Before they found the bodies in the reservoir, those bodies left so long beneath the surface that they'd become, at last, something other than the bodies of women, become creatures of the water, too gruesome to print in the newspaper—before that, the water pressure was low and there was a strange smell, something like iodine maybe, and my girlfriend called the front desk and said We’re on vacation, we want to be able to take a fucking shower, and I understood, even if whatever tired employee at the desk didn’t, that she wasn’t angry about the water. We’d driven nine hours through the Arizona desert the day before and it was close to midnight by the time we arrived and still, astonishingly, 112 degrees. We laughed like kids seeing snow for the first time, and even though we were so exhausted it felt like a chore staying upright, we were smiling as we walked into the lobby, her arm around my waist, and I felt certain the trip had been the right choice, that it would mend whatever small thing had broken between us. The woman at the front desk wasn’t hostile, but she was a shade of polite that was nearly indistinguishable, saying I’ll need your friend to sign this pass for her car—Not my friend, my girlfriend—Your friend—My girlfriend—and so on, and I remembered a time when garden variety homophobia had felt thrilling, a confirmation that the choice we’d made to be together was transgressive. Now it was only an unwelcome reminder of the world we lived in, and by the time we walked away from the desk and up to our room with its two queen beds instead of the king we’d requested, all the delight had drained out of the moment, and there didn’t seem to be any way to put it back in.
I fell asleep with my girlfriend’s head on my shoulder, but woke to a too-familiar absence—one that had somehow followed us down all those highway miles—her body a shadow on the other bed that could have belonged to anyone, could have been an axe murderer for all I knew, but I just closed my eyes and willed whatever future was coming to hurry, I was tired of waiting for it. On my second waking the sun was shouldering its way into the room through the crack in the curtains, my girlfriend now missing from both beds, and the room was made strange by her disappearance so that I flung myself out from under the covers.
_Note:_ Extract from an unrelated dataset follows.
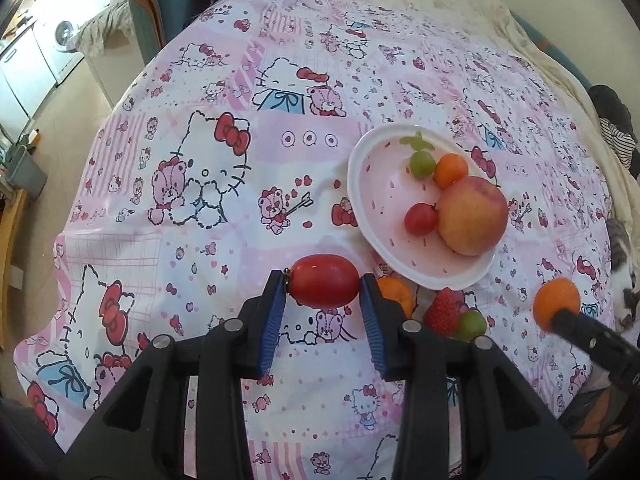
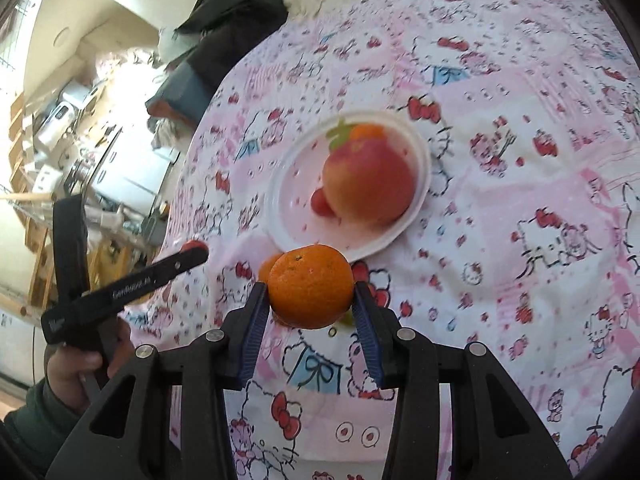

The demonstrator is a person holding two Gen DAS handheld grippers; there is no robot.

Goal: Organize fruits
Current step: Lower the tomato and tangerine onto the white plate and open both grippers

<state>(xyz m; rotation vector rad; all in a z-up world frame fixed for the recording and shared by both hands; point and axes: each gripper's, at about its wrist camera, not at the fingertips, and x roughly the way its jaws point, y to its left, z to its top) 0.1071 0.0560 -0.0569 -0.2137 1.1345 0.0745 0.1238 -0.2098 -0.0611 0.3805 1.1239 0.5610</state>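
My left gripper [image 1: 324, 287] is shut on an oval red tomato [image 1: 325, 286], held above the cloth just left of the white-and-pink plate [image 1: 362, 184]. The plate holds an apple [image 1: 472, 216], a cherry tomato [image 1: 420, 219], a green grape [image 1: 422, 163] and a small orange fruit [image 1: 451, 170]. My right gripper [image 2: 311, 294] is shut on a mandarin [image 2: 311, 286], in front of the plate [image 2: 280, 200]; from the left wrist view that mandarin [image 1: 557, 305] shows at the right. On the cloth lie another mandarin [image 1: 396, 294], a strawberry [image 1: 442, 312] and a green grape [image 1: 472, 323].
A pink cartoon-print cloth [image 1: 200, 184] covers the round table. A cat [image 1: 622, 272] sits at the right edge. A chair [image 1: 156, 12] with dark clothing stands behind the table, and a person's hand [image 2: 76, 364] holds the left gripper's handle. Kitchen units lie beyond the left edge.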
I found her in the bathroom with her hands on either side of the sink, the water running and There’s something wrong with it Liv she said. What do you mean wrong? but even my voice was wrong now. Sometime in the night the balance of anger had shifted so it belonged to me, I had become the one who needed to be appeased, and she had to do the appeasing or be angry in turn—in which case perhaps this trip would not be a mending, would instead rupture us in ways irreparable—but she only gestured her beautiful, haggard face towards the water and said Touch it and she sounded tired and afraid and so I touched it.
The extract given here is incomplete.